GoogleNet employs 1x1 convolution layers for dimensionality reduction, minimizing the number of channels prior to spatial filtering with 3x3 and 5x5 convolutions. This approach reduces the total number of trainable weights compared to AlexNet.

VGGNet (2014)

The VGG Network argues that larger kernels, such as 5x5 or 7x7, are unnecessary; instead, using three 3x3 kernels provides the same receptive field as a single 5x5 layer. Similarly, two layers of 3x3 convolutions match the receptive field of a single 7x7 layer.

Deep 3x3 Convolution Layers achieve the same receptive field as larger kernels with fewer parameters.

For example, a single 5x5 filter requires training 25 weights, whereas two 3x3 filters only require 18 weights.

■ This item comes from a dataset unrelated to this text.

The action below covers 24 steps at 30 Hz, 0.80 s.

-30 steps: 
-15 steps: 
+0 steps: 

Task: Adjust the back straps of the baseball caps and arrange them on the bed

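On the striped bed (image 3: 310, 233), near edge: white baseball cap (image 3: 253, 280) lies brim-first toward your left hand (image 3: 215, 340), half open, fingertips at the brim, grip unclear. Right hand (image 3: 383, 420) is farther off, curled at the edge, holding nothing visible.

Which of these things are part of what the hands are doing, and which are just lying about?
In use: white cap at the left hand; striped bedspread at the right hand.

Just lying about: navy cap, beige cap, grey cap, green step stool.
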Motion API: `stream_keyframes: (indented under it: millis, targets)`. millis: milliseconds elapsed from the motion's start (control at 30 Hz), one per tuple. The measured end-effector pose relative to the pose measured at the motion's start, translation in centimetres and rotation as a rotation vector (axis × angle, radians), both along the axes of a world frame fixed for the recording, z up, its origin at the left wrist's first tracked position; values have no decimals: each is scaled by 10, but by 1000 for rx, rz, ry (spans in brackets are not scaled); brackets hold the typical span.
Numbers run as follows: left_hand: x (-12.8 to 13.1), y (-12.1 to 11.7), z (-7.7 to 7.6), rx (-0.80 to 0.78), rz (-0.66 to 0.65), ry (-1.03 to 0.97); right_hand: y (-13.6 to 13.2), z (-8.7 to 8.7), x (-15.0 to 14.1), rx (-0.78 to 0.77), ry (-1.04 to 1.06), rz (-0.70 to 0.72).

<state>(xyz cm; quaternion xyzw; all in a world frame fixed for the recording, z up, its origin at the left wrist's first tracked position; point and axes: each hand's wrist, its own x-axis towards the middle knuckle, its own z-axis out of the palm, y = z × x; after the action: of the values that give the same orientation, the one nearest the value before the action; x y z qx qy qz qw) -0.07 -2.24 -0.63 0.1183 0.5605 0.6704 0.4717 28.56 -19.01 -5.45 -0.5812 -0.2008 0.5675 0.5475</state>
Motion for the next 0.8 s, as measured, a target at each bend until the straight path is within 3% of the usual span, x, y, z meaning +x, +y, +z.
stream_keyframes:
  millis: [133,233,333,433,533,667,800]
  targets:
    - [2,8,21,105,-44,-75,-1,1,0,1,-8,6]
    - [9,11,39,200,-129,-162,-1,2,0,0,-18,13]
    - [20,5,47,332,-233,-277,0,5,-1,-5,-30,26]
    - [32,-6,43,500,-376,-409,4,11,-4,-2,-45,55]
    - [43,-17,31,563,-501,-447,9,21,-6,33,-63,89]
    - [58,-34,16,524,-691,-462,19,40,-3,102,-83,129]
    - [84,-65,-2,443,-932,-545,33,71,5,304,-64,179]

Likewise, a 7x7 filter trains 49 weights, while three 3x3 filters only train 27. This approach of employing deep 3x3 convolution layers became a standard practice in CNN architecture.

Batch Normalization (2015)

Deep neural networks may face issues known as “Internal Covariate Shift” during training. As earlier layers of the network continuously adjust, the latter layers must adapt to the shifting input distributions they receive.

Batch Normalization addresses this challenge by normalizing the inputs of each layer to have zero mean and unit standard deviation during training. A batch normalization layer can be applied post any convolution layer, subtracting the mean of the feature map across the mini-batch dimension and dividing by the standard deviation, resulting in a more stable Gaussian distribution during training.

Advantages of Batch Normalization: 1. Accelerates convergence by approximately 14 times. 2. Enables the use of higher learning rates. 3. Enhances robustness to the initial weights of the network.

ResNets (2016)

Deep Networks and Identity Mapping

Consider a shallow neural network that performs well on a classification task. If 100 new convolutional layers are added, the training accuracy may decrease!

This counterintuitive result occurs because the additional layers should ideally replicate the output of the shallow network, maintaining the same accuracy. However, deep networks can be challenging to train, as gradients may saturate or destabilize during backpropagation through numerous layers. With ReLU and batch normalization, training 22-layer deep CNNs became feasible, and Microsoft introduced ResNets in 2015, enabling stable training of CNNs with up to 150 layers.

Residual Learning

In this architecture, the input passes through one or more CNN layers, and the original input is added back to the final output. These are termed residual blocks, as they need not learn the final output feature maps in the conventional sense; rather, they learn the residual features that, when added to the input, yield the final feature maps. If the weights of the intermediate layers become zero, the residual block simply returns the identity function, allowing it to replicate the input X.

Easy Gradient Flow

During backpropagation, gradients can flow directly through these shortcut paths to reach earlier layers more quickly, mitigating gradient vanishing issues. ResNets integrate many of these blocks to construct exceptionally deep networks without sacrificing accuracy.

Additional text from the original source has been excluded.